Acusa o partido no poder de imobilismo em face de um mundo em mudanças e também não faltam acusações no sentido de que a sua persistência se traduz numa política arrogante. O quadro destas acusações não fica mais negro se acrescentarmos que vêm dos dois lados da cortina de ferro que representam a nossa oposição, o que por vezes parece assumir o aspecto de uma unanimidade condenatória impressionante. Ninguém estranhará, por consequência, que a Frelimo muitas vezes se sinta a si própria como uma espécie de Berlim, igualmente cercado pelo ódio e pela fraqueza, e todavia levantando com teimosia, mas também com coragem, a bandeira da liberdade. Em primeiro lugar, não entendo que se acuse de imobilismo um partido que sustenta ser necessário que o espírito da unidade nacional continue a projectar-se em todas as famílias e aceita que se considere dinâmica a política que os outros partidos desenvolvem na arena nacional. Compreendo que sentimentos de pudor nacional levem a chamar dinâmica à prática de abandonar rapidamente todos os pontos onde surge uma ameaça do inimigo e de abraçar atitudes ditatoriais como tem acontecido na oposição, aconteceu na primeira geração de partidos; e também na segunda e parece que começa a acontecer num partido da terceira geração que há semanas advogava um esplêndido exemplo de democracia. A nós, que somos um partido simples mas secular e com pouca experiência dessas subtilezas, tem-nos parecido que esse dinamismo se traduz no abandono dos ideais, na fuga às responsabilidades, na quebra da palavra dada, no progresso da perda da dignidade do homem numa extensão com poucos precedentes na História. Em resumo, ausência de uma agenda contínua!
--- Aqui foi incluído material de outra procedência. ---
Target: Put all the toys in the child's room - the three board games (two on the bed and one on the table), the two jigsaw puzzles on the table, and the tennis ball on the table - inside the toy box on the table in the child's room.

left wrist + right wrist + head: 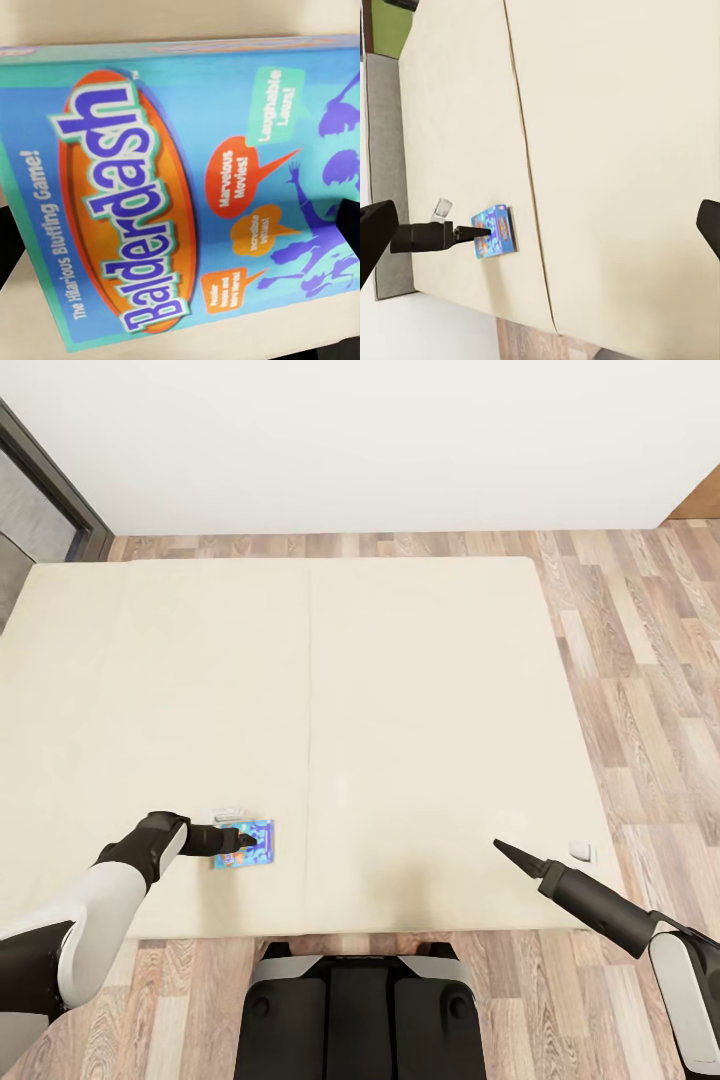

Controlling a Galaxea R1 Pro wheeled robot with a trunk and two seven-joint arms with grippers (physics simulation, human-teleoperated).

Por outro lado, tenho a convicção de que a Frelimo representa uma notável conquista dos moçambicanos e recuso-me a aceitar o carácter progressivo da nova política que a vê em tudo o que é grupo social, transpondo para um plano nacional lamentáveis exemplos de tragédia partidária em que ser da Frelimo passa a ser crime. Tenho a certeza de que alguns dos nossos amigos suspeitarão que esta observação diz respeito à sua estrutura social interna enquanto membros de respectivos partidos e não me custa dizer que não estão enganados. E também gostaria que esses amigos, a quem as circunstâncias atribuíram uma chefia que porventura não desejaram, mas de que se dizem orgulhosos, tivessem a bondade de dizer, com clareza igual, que a experiência lhes mostra que a sua política começou por erros que se foram corrigindo com o tempo e que agora ainda não se encontram minimamente preparados para enfrentar a gigantesca máquina frelimista. Como os factos são estes, não é de estranhar que se tire a conclusão de que andaram à procura de uma experiência política baseada na destruição prévia dos alicerces legítimos dos partidos alheios. Pouco importa que se tenham inventado novos nomes para esconder a sua dependência aos seus patrões estrangeiros, mas importa muito sublinhar que a Frelimo foi e está a ser expelida em favor dos interesses de patrões estrangeiros, os mesmos que pagam as cotas para milhares de pueris que se dizem membros mas que nunca contribuíram com um único centavo para cotas partidárias e sem qualquer proveito para os moçambicanos. Ainda é conveniente sublinhar o seguinte: que o proveito tem sido maior para a oposição, a qual conta com o apoio governamental para fortificar as suas acções.